Le 16 janvier dernier, la Cour de cassation a finalement décidé de clore l'affaire tragique de Marie-Thérèse Bonfanti, disparue en 1986 en Isère, en prononçant la prescription de son meurtre. Le cas a suscité une onde de choc au sein de la famille et des proches de la jeune femme, dont le corps a été retrouvé plusieurs décennies après les faits.
Bien que les aveux récents d'Yves Chatain, le suspect principal, aient apporté un nouvel éclairage sur cette affaire, la plus haute instance judiciaire française a statué qu'aucun obstacle juridique ne justifiait une prolongation des délais de poursuite. Cette décision met un terme définitif à toute action légale contre Chatain, aujourd'hui sexagénaire. La famille de Marie-Thérèse a exprimé son profond désespoir, qualifiant cette issue d'une « injustice violente ».
« On nous demande d'accepter l'inacceptable », a déclaré Thierry Bonfanti, le mari de la victime, en larmes. Le procureur général, Rémy Heitz, a également averti que cette jurisprudence pourrait avoir des conséquences lamentables sur d'autres affaires de cold cases en France, risquant de favoriser l'impunité pour certains criminels.
Marie-Thérèse Bonfanti, âgée de 25 ans, a disparu le 22 mai 1986 alors qu'elle distribuait des journaux à Pontcharra. Yves Chatain, qui vivait à proximité, a initialement été suspecté mais relâché après un non-lieu en 1987. Ce n'est qu'en mai 2022 qu'il a avoué l'avoir étranglée, un aveu qui a ravivé les espoirs de justice pour la famille. Malheureusement, cet espoir a été rapidement éteint par la décision de la Cour.
Ce dénouement tragique soulève des questions fondamentales sur l'efficacité du système judiciaire français en matière de crimes non résolus. L’avocate de la famille, Me Catherine Bauer-Violas, dénonce une « bénédiction judiciaire » pour ceux qui commettent des crimes en toute impunité. Selon elle, cette décision illustre une lacune dans la législation française qui doit être revue pour mieux protéger les victimes et leurs familles.
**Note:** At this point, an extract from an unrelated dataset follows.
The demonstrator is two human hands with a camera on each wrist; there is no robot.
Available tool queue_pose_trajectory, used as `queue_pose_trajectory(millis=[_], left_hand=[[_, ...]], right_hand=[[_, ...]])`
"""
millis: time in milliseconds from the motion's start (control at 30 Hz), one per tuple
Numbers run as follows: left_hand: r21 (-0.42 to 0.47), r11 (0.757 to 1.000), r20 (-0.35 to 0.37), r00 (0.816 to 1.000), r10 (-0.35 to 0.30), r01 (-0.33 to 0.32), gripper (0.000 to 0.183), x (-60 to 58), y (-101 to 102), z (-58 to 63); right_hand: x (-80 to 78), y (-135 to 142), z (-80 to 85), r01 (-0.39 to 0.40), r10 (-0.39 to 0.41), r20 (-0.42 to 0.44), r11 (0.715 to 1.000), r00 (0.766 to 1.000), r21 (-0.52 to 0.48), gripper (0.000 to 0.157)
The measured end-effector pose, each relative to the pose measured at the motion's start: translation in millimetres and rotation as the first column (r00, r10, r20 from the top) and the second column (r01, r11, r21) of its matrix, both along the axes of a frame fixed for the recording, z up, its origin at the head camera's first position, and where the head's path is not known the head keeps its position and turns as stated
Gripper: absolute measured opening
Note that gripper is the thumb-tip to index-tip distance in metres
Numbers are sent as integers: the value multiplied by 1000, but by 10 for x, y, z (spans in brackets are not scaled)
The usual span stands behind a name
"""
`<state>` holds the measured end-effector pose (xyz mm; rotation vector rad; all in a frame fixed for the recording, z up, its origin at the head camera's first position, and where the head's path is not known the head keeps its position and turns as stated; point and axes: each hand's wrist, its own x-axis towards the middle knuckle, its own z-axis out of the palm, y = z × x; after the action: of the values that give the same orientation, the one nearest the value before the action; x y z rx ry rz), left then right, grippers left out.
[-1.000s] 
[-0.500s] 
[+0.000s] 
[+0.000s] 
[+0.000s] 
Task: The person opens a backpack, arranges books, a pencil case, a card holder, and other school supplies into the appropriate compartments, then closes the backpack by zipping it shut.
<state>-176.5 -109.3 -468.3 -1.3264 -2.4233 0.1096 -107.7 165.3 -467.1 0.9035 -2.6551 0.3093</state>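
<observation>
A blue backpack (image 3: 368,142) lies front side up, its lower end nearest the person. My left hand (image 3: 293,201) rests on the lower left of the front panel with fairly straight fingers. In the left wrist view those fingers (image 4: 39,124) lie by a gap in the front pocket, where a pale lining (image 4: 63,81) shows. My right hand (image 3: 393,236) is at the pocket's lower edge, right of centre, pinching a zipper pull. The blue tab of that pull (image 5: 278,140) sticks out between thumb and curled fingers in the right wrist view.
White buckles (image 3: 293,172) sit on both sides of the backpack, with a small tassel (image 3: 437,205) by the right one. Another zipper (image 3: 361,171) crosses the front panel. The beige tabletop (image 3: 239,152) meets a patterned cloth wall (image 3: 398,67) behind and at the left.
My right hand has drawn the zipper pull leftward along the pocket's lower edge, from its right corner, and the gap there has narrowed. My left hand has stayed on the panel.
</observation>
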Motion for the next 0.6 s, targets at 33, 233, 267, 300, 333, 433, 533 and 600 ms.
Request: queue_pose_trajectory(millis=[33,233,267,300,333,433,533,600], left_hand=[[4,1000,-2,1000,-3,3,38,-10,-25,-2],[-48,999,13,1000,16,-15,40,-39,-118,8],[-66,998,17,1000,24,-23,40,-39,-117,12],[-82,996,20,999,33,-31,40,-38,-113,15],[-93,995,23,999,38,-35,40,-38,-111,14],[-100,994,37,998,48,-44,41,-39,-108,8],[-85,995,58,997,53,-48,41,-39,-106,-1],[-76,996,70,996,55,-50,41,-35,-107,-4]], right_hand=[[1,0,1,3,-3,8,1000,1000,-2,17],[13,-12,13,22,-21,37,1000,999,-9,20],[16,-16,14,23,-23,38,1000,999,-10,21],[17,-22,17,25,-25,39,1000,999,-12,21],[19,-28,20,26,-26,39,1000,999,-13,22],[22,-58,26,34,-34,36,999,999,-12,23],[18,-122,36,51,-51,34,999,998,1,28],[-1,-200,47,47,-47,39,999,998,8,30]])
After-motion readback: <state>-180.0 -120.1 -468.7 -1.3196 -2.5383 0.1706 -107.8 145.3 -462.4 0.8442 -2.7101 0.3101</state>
Dans un contexte où de nombreuses affaires complexes restent non élucidées, cette récente décision pourrait bien servir de precedent inquiétant pour l’avenir des enquêtes judiciaires en France. La société réclamant justice doit-elle accepter cette forme de négligence légale ? Cette question demeure ouverte, alors que la famille Bonfanti pleure la perte d'une fille, d'une sœur, et d'une épouse, dont la mémoire semble désormais condamnée à l'oubli.